Fonts & Character Setscut and pasting accented characters from pdf file

Information and discussion about fonts and character sets (e.g. how to use language specific characters)
novicedude
Posts: 16
Joined: Tue May 25, 2010 10:38 pm

cut and pasting accented characters from pdf file

Post by novicedude »

I am using TeXnicCenter running on windows to generate pdf files from my LaTeX files. I have the following lines in my LaTeX file

Code: Select all

\pdfglyphtounicode{ff}{0066 0066}
\pdfglyphtounicode{fi}{0066 0069}
\pdfglyphtounicode{fl}{0066 006C}
\pdfglyphtounicode{ffi}{0066 0066 0069}
\pdfglyphtounicode{ffl}{0066 0066 006C}
\pdfglyphtounicode{IJ}{0049 004A}
\pdfglyphtounicode{ij}{0069 006A}
\pdfglyphtounicode{quoteleft}{0027}
\pdfglyphtounicode{quotedblleft}{0022}
That correct ligatures and quote symbols so that I can copy them from the pdf file and paste into another file (e.g. Word). I would like to do the same thing with accented characters. For instance, if I have the word café (with the accent on the e), when I copy and paste it from the resulting pdf file, I get caf_e. Are there corresponding \pdfglyphtounicode lines to handle accented characters?

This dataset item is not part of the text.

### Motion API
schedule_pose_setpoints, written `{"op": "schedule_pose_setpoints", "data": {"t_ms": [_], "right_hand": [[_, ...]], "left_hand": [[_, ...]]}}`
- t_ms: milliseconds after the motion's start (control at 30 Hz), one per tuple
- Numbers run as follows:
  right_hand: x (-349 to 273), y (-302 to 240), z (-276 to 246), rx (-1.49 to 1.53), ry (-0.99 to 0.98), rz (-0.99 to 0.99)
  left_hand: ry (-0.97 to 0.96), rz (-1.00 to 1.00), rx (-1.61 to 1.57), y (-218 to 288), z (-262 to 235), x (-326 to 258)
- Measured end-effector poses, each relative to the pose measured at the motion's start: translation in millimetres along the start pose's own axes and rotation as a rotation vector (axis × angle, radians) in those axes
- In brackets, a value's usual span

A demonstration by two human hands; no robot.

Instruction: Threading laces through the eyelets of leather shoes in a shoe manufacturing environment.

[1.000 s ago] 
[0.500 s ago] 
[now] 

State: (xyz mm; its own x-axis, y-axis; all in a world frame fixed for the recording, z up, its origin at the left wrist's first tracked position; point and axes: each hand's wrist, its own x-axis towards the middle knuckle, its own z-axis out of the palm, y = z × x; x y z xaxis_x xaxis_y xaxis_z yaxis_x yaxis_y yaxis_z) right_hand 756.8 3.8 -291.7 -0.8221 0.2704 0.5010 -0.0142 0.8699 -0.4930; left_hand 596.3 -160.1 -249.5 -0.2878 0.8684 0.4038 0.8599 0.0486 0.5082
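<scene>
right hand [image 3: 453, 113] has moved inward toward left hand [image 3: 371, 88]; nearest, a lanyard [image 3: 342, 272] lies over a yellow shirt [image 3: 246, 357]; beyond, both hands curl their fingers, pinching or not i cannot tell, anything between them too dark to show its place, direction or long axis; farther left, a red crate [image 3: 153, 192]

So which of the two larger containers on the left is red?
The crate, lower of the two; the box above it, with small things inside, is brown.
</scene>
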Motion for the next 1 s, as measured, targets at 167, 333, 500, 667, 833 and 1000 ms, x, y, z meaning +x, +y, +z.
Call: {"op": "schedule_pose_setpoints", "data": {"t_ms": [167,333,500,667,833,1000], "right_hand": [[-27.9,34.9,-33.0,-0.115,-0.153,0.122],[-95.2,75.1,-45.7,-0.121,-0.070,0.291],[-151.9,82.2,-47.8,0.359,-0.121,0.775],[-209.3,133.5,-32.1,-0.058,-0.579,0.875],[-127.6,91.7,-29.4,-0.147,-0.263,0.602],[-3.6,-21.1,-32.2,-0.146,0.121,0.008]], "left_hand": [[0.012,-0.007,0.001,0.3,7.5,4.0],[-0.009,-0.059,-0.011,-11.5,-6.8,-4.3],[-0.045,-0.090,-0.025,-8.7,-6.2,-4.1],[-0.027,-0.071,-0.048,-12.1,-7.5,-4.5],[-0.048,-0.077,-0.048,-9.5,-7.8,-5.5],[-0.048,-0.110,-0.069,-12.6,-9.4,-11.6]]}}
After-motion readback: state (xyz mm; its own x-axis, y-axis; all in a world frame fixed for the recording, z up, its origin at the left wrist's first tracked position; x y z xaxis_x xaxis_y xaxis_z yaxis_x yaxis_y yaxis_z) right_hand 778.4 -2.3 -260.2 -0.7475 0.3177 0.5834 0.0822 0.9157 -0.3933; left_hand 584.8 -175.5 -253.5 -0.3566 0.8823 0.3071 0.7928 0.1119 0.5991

(I'm using the LaTeX string caf\'{e} to generate the café -- is that the most appropriate way, or is there some other trick that would make cutting and pasting more streamlined?)

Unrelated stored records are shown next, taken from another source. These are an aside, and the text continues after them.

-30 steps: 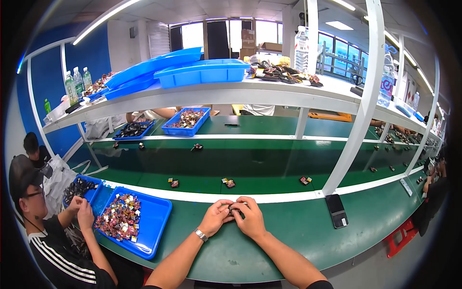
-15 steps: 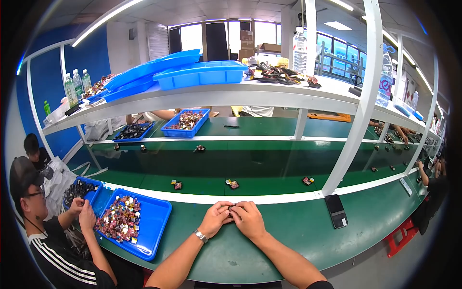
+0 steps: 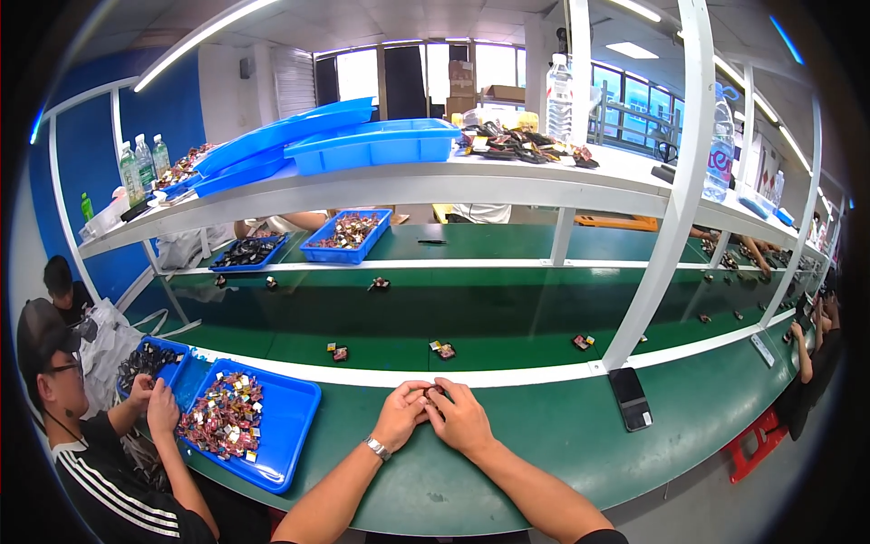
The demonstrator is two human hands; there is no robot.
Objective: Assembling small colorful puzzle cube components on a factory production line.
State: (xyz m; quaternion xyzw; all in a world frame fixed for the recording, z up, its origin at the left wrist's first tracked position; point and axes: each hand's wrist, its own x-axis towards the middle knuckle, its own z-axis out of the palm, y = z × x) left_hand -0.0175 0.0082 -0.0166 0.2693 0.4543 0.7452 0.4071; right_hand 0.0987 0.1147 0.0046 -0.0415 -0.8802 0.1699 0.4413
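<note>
Over the near green worktop, my left hand and my right hand meet at the fingertips. Between them is a small dark piece with a reddish tint, mostly covered by the fingers. The left fingers and thumb pinch it from one side. My right hand's fingers curl over its top, with the thumb pressed in below. Just beyond my hands, a small reddish circuit piece with a pale tag lies on the green belt.
To the left, a blue tray holds many reddish pieces; a co-worker handles something beside it. A black phone lies to the right, near a white post. The raised shelf carries blue trays and bottles.
My right hand's fingers have shifted over the small piece, and its thumb now shows lower. Pieces on the belt have slid slightly right. The left hand stays nearly in place.
</note>
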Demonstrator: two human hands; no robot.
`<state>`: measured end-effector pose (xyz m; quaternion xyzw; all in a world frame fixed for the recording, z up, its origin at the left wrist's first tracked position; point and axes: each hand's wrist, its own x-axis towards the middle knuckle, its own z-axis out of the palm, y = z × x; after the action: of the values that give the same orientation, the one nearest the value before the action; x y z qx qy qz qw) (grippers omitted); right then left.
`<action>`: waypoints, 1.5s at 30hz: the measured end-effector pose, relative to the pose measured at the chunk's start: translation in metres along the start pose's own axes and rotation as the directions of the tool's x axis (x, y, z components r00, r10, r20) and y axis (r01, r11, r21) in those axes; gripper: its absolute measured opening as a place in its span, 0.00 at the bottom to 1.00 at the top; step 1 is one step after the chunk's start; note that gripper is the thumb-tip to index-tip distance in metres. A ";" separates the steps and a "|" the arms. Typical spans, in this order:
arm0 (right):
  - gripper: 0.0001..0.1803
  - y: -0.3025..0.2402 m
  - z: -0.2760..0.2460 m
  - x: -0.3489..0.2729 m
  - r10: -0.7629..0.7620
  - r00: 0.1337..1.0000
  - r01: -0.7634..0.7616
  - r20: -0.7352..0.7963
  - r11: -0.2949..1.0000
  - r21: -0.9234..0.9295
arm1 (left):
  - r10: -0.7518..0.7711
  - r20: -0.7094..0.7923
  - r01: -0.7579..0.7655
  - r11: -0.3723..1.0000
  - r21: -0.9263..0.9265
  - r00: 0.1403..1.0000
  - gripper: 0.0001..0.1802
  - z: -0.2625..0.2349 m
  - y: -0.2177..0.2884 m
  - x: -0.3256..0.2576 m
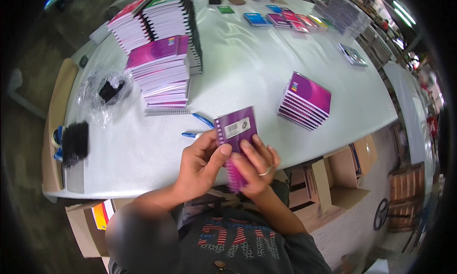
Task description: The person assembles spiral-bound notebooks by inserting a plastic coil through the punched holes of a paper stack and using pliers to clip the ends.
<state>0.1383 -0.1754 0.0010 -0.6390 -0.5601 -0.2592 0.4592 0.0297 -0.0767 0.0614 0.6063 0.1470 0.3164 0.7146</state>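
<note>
Over the front edge of the white table I hold a small purple spiral notebook [242, 118] with a white barcode label on its cover. My left hand [202, 162] grips its coiled left edge, thumb on top. My right hand [257, 169], a ring on one finger, is closed around its right side, fingers across the cover. A second magenta spiral-edged piece [235, 179] shows below, under my right hand; whether it is a separate notebook I cannot tell. A blue-handled hand tool [203, 120], probably pliers, lies just beyond my left hand, partly hidden.
A neat stack of purple notebooks [309, 95] stands at right. Taller piles of purple notebooks [159, 55] and green-topped notebooks [169, 12] rise at back left. Crumpled clear plastic [102, 93] and a black brush [76, 143] lie left. Cardboard boxes [345, 179] sit below the table.
</note>
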 end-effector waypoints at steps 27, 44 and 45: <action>0.15 0.077 -0.015 -0.021 0.443 0.696 -0.716 0.565 0.478 0.508 | 0.177 0.195 -0.188 -0.060 0.980 0.965 0.09 -0.179 -0.058 0.074; 0.14 0.077 -0.011 -0.022 0.460 0.658 -0.753 0.597 0.420 0.507 | 0.016 0.205 -0.160 0.685 0.711 0.979 0.21 -0.114 -0.036 0.054; 0.15 0.077 -0.011 -0.021 0.463 0.658 -0.753 0.594 0.407 0.517 | -0.138 0.241 -0.067 0.729 0.681 0.961 0.24 -0.104 -0.035 0.048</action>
<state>0.2087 -0.1916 -0.0343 -0.5956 -0.4080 0.2976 0.6247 0.0133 0.0319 0.0130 0.8612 0.1640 0.1389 0.4605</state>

Thanks for any help you can assist me with.

---edit---
I'm looking for the accented e right now, but it wont be long before I need other accented letters and foreign characters. So, if someone could point me to where there's a whole table of a bunch of them or a way of deciphering how to figure out what they are, that'd be great - thanx again.
Last edited by Stefan Kottwitz on Tue Aug 02, 2011 10:15 am, edited 1 time in total.

Recommended reading 2024:

LaTeXguide.org • LaTeX-Cookbook.net • TikZ.org

NEW: TikZ book now 40% off at Amazon.com for a short time.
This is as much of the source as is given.